-- Work required --
If a line of the material holds the string "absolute", please copy it.

# # # #

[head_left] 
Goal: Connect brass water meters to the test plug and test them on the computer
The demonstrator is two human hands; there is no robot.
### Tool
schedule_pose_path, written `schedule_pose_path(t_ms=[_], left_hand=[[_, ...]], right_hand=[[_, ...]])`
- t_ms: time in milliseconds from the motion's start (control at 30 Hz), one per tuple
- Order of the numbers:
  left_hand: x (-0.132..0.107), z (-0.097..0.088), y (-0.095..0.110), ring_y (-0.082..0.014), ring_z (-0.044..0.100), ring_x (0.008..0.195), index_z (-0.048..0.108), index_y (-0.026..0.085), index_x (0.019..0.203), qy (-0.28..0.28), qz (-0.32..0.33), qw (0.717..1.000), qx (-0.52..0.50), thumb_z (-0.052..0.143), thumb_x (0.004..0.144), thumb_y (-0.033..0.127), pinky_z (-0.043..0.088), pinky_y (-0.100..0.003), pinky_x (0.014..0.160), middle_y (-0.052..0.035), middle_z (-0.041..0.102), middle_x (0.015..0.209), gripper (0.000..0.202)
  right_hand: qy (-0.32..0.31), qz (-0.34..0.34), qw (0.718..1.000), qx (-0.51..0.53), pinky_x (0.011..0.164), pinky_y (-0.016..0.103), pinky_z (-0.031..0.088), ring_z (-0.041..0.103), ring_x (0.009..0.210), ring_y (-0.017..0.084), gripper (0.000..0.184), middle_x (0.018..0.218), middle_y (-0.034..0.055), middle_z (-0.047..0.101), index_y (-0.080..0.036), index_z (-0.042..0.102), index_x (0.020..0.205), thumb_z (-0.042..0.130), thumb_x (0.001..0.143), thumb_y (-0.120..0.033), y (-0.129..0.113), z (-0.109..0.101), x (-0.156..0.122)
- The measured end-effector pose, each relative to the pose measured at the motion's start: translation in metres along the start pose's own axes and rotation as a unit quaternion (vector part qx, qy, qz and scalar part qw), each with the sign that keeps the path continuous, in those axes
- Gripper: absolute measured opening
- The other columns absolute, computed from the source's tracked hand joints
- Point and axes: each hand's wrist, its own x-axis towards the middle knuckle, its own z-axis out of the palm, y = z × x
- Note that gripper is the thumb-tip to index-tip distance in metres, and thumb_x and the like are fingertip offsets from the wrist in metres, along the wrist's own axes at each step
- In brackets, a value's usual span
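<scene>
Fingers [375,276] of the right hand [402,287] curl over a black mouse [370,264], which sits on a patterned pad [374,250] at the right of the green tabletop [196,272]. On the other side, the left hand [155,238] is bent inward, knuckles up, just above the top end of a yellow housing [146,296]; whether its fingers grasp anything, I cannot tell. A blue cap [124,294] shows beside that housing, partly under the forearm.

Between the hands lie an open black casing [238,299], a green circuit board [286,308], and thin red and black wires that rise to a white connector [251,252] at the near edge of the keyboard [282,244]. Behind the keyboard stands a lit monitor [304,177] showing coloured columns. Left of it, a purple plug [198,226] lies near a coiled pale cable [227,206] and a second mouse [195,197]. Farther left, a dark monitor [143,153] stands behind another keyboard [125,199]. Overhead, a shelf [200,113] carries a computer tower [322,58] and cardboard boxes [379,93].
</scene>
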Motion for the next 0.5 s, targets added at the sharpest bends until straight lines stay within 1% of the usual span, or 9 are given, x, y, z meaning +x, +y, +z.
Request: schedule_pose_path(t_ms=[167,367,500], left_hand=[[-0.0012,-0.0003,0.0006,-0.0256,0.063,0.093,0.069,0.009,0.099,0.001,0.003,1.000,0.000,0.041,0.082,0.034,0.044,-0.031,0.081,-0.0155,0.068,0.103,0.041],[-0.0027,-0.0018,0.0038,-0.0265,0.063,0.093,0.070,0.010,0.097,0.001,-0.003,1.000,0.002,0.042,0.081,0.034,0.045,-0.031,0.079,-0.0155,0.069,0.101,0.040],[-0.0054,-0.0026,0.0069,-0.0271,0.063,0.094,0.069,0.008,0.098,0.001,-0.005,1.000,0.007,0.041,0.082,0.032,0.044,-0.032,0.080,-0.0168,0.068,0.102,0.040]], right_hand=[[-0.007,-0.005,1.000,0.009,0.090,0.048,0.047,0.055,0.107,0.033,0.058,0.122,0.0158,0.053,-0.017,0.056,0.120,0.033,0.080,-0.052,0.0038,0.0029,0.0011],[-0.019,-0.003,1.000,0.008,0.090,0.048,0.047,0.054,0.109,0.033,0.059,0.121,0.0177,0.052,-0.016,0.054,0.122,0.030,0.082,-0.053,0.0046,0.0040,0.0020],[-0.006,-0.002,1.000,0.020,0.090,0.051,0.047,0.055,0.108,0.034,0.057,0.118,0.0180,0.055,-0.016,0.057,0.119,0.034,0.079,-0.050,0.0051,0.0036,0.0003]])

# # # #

-- Answer to the exercise --
- Gripper: absolute measured opening
- The other columns absolute, computed from the source's tracked hand joints

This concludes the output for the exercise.